The colours the shakuhachi conjure aren't too vivid, which keeps my mind calmer than other instruments like the erhu or violin, and if I note the time of the tracks, I can also use them as a less intrusive timer - the music just trails out.
The second week invoked 5 to 10 minutes of meditation a day, and it's proving easier because of it. There's more time to settle and more time to benefit, and I'm feeling more relaxed for a while afterwards.
An example of this week's benefit is that I had a rather hard day on Friday, and while I have not once given in to the temptation to try to eat stress and sadness away for almost two years now, on Friday I collapsed. Now, a standard bag of Maltesers is no problem, but once you collapse, it's easy for that bag of maltesers to escalate into three Lindt, then some chocolate dinosaurs, and then half a box of Guylian because, sod it, all is lost.

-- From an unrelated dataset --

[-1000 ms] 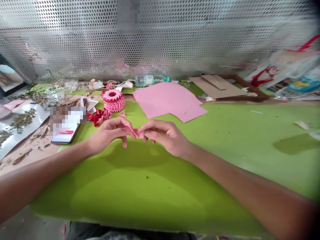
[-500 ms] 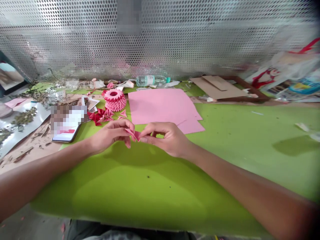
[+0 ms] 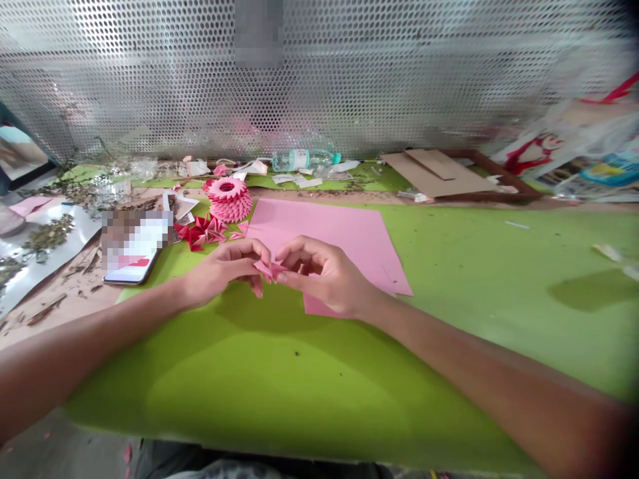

But I managed to limit it to the maltesers and I felt no guilt at all - partly because I wasn't upset for a silly reason, so I can rationalise it. But what stopped me from taking it further was sitting quietly for 15 minutes with the music and just breathing. It didn't solve the matter, but it did calm me down, and I was able to distance myself and shed the need for more chocolate. It worked surprisingly well, and I became rational enough while meditating to remember that I would feel better about the situation in the morning. And I did.
So I count week 2 as a success, and I'm finding it easier to work it into my day, which is even better. But I'm finding it important to remind myself that if I forget, that's not a bad thing - I clearly didn't need to take a moment to relax, because I always remember when I'm stressed, and while I may be far from in the mood to do it, I also know it's the best mood to do it.